== EXERCISE REQUIREMENTS ==
A full, word-for-word copy of the listing below is needed; leave the images out of it.
[Opening DATA PROVIDED section]
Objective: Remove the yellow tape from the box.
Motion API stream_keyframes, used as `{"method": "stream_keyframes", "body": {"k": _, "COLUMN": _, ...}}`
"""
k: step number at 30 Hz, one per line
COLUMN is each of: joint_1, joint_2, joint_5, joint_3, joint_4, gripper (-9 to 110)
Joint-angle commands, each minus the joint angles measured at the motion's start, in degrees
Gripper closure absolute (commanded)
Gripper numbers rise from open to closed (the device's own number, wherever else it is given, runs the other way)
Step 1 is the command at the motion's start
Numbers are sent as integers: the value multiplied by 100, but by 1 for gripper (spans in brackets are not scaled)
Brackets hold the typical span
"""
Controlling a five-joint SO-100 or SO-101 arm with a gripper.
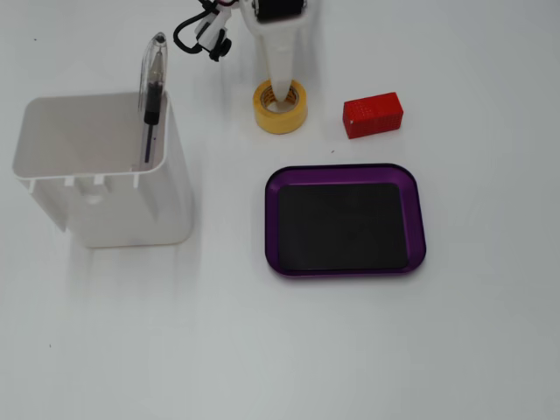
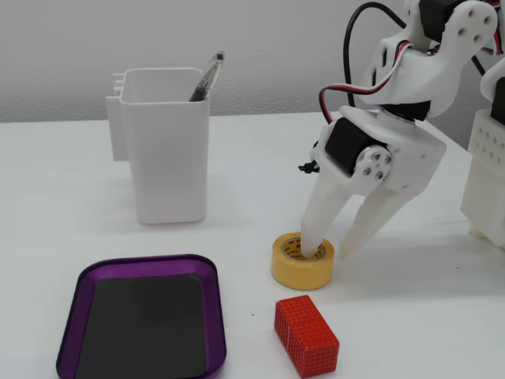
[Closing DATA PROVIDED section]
== ANSWER FOR THE TASK ==
Objective: Remove the yellow tape from the box.
Motion API stream_keyframes, used as `{"method": "stream_keyframes", "body": {"k": _, "COLUMN": _, ...}}`
"""
k: step number at 30 Hz, one per line
COLUMN is each of: joint_1, joint_2, joint_5, joint_3, joint_4, gripper (-9 to 110)
Joint-angle commands, each minus the joint angles measured at the motion's start, in degrees
Gripper closure absolute (commanded)
Gripper numbers rise from open to closed (the device's own number, wherever else it is given, runs the other way)
Step 1 is the command at the motion's start
Numbers are sent as integers: the value multiplied by 100, but by 1 for gripper (spans in brackets are not scaled)
Brackets hold the typical span
"""
Controlling a five-joint SO-100 or SO-101 arm with a gripper.

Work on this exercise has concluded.